◆ Task directions ◆
Reproduce exactly, and only, the lines below from the one containing "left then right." through the one containing "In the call".

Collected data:
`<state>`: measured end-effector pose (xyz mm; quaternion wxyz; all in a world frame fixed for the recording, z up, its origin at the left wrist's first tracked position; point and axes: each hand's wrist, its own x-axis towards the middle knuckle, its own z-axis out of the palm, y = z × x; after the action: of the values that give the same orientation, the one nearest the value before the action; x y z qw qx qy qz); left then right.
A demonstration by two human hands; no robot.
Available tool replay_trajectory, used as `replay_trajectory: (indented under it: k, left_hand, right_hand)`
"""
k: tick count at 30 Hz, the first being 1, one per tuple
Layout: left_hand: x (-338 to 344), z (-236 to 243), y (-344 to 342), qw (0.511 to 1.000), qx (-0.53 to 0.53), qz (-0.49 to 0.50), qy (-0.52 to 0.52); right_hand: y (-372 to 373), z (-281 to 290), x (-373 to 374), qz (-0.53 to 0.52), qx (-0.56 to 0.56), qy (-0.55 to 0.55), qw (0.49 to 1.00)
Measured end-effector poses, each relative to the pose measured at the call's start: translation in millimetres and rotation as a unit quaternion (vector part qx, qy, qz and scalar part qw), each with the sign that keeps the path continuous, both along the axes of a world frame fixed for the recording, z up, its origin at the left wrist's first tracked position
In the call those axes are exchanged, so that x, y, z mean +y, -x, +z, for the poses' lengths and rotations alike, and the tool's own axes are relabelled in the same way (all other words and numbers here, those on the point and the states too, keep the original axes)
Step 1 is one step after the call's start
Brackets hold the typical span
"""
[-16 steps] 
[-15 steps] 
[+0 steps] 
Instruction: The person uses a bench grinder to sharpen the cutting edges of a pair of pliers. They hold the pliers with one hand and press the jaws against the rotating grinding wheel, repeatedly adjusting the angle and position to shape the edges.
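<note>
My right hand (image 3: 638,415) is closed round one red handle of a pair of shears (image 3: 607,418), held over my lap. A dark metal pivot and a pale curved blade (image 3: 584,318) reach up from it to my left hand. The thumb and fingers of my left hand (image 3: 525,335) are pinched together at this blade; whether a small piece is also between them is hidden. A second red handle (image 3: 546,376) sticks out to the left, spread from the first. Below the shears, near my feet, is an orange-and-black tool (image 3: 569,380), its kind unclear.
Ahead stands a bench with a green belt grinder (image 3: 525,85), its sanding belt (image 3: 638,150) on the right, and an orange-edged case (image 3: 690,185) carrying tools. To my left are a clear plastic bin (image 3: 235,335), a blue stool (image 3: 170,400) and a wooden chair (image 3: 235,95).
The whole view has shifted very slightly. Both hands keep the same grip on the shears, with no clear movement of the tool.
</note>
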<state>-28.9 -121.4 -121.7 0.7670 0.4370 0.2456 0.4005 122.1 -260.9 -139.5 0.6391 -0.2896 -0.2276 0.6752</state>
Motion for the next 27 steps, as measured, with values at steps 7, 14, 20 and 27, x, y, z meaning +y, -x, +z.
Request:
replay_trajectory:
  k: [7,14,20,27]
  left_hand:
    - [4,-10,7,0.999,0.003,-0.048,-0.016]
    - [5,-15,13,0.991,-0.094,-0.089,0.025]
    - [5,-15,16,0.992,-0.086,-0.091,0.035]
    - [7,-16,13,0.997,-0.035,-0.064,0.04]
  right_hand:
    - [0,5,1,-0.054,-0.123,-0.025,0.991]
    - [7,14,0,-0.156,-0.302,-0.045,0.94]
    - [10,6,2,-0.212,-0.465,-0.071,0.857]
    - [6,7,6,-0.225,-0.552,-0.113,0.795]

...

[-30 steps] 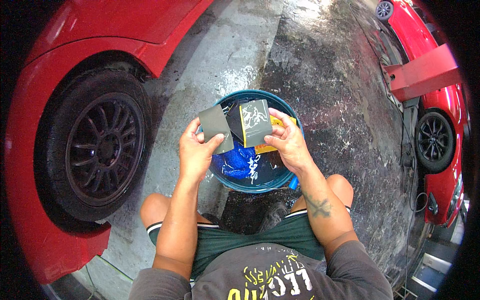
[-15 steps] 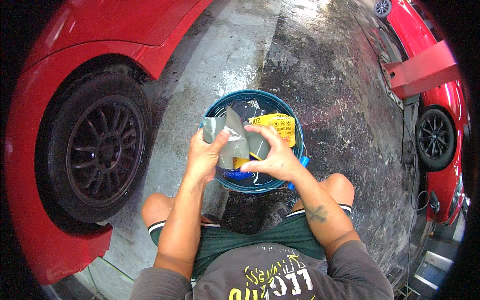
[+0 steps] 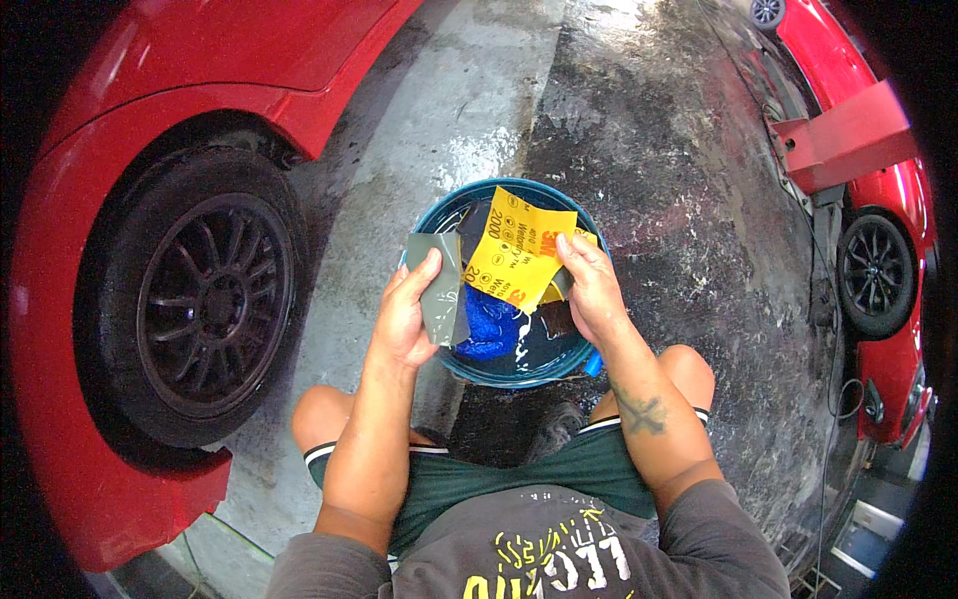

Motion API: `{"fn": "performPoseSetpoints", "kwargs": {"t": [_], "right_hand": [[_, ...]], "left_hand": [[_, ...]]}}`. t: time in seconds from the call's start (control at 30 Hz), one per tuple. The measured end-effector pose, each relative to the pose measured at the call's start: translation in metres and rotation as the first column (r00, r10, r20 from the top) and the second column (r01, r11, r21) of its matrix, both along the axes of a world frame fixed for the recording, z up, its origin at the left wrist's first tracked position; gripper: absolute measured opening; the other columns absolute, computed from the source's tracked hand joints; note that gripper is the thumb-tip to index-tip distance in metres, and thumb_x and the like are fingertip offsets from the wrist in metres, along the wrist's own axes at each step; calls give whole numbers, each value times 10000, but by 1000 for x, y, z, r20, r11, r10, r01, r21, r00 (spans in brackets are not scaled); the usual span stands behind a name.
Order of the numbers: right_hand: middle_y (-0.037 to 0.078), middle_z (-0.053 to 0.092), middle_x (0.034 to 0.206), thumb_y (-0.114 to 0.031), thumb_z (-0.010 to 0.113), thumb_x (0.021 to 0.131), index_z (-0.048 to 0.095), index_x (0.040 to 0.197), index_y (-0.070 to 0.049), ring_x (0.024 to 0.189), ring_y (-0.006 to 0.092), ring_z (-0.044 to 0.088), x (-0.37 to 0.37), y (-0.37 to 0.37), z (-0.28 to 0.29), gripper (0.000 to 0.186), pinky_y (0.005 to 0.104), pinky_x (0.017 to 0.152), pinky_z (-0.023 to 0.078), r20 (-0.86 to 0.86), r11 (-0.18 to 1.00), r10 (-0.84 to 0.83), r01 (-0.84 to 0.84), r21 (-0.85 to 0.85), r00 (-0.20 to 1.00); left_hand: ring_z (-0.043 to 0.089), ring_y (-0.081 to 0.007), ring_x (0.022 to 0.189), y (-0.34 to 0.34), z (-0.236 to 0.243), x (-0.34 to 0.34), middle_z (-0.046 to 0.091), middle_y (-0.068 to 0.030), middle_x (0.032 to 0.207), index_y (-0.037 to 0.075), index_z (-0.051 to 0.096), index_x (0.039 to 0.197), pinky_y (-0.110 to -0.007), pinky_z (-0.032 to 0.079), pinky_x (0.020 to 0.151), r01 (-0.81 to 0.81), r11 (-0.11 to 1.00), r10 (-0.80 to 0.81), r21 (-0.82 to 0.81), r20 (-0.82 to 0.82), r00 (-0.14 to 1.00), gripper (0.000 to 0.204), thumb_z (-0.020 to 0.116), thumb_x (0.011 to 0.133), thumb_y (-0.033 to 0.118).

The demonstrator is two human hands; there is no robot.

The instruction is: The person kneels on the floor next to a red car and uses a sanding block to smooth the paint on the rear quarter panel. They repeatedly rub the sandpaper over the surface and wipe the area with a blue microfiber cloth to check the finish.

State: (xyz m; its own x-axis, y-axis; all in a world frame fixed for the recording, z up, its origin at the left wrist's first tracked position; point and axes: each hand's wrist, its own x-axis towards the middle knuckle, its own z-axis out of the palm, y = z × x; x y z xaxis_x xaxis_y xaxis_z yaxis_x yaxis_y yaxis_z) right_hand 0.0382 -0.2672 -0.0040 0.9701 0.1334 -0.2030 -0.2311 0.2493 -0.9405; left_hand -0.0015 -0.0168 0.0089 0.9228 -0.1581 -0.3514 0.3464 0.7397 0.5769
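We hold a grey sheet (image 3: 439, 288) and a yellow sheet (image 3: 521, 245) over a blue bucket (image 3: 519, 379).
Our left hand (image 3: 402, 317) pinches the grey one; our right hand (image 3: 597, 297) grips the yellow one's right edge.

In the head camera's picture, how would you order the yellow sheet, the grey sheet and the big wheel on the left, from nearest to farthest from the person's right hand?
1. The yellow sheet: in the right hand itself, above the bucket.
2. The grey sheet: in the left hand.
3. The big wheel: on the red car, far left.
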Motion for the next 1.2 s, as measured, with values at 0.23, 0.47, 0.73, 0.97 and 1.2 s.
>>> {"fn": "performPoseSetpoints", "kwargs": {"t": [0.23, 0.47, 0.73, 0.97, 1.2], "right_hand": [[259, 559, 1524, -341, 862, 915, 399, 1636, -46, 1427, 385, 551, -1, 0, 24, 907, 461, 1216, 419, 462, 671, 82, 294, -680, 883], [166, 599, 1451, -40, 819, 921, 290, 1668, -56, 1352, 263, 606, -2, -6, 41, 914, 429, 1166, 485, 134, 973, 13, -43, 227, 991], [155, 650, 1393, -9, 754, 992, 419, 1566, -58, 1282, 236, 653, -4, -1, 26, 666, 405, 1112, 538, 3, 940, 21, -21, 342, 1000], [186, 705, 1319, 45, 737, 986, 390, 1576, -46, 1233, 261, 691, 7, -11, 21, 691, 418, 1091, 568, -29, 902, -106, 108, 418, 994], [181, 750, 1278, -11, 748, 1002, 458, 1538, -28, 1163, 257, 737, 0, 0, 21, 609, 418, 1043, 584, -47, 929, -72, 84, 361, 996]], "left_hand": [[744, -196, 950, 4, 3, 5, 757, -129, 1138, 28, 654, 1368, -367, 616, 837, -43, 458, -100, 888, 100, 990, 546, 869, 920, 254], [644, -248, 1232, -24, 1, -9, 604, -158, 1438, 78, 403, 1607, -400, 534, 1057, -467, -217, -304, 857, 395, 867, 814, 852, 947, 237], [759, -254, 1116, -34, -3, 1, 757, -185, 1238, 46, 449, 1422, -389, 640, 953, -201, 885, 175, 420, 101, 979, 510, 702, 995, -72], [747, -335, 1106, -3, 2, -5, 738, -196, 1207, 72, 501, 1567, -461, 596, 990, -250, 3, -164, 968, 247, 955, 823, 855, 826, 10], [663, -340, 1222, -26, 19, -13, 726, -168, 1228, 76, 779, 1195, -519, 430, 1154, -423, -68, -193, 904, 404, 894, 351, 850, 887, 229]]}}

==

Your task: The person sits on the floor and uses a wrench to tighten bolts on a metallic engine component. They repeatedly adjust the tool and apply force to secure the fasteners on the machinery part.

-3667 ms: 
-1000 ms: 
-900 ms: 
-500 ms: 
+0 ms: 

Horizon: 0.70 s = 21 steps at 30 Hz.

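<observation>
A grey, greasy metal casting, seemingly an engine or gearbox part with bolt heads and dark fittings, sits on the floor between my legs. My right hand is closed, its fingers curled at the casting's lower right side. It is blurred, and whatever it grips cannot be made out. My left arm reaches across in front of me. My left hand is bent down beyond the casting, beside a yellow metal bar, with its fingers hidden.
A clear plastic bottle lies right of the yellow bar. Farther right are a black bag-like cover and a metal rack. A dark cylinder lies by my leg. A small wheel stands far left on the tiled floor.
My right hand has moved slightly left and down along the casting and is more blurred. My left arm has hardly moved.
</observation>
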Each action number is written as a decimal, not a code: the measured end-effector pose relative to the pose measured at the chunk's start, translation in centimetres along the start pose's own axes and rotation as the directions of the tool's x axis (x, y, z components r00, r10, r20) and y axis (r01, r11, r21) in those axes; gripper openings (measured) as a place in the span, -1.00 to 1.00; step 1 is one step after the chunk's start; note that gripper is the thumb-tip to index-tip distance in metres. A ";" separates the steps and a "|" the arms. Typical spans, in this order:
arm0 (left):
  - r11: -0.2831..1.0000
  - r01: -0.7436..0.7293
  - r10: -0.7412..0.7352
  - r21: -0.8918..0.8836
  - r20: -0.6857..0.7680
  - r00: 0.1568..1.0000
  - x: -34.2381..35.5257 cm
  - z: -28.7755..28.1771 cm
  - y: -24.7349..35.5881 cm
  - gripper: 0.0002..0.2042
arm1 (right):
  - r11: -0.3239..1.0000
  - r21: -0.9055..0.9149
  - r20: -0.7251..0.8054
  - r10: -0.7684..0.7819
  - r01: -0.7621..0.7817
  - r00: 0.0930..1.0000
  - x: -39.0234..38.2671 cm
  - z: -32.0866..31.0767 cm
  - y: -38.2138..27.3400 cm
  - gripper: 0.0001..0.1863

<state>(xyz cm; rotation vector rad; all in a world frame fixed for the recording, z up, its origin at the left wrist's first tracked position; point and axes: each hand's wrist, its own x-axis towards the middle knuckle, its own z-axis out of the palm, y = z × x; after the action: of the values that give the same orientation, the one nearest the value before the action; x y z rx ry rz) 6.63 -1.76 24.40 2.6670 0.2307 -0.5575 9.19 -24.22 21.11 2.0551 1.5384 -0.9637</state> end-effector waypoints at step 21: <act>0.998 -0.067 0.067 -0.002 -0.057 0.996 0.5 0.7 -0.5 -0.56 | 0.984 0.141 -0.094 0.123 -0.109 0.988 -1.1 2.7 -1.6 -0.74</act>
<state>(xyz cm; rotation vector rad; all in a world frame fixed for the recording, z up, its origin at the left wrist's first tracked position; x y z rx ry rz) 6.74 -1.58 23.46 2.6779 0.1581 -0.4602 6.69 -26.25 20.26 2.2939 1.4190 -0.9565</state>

◆ Result of the exercise ◆
`<state>`: measured end-effector pose (xyz mm; quaternion wxyz; all in a world frame fixed for the recording, z up, its origin at the left wrist's first tracked position; point and axes: each hand's wrist, its own x-axis towards the middle knuckle, its own z-axis out of the palm, y = z × x; after the action: of the values that give the same orientation, the one nearest the value before the action; x y z qw qx qy qz); left then right.
A demonstration by two human hands; no robot.
Available tool replay_trajectory, used as `replay_trajectory: (indented under it: k, left_hand, right_hand)`
"""
k: tick count at 30 Hz, the first being 1, one per tuple
Layout: left_hand: x (-338 to 344), z (-236 to 243), y (-344 to 342), qw (0.511 to 1.000), qx (-0.53 to 0.53), qz (-0.49 to 0.50), qy (-0.52 to 0.52); right_hand: y (-372 to 373), z (-281 to 290), x (-373 to 374), qz (-0.53 to 0.52), qx (-0.56 to 0.56), qy (-0.55 to 0.55), qw (0.49 to 1.00)
Measured end-effector poses, each relative to the pose measured at the call's start: translation in millimetres and rotation as a unit quaternion (vector part qx, qy, qz and scalar part qw), each with the sign that keeps the path continuous, both along the axes of a world frame fixed for the recording, z up, its origin at the left wrist's first tracked position
In the call those axes are exchanged, so that x, y, z mean +y, -x, +z, for the poses' lengths and rotations alike, and the tool's own axes are relabelled in the same way (all other words and numbers here, those on the point and the states too, keep the original axes)

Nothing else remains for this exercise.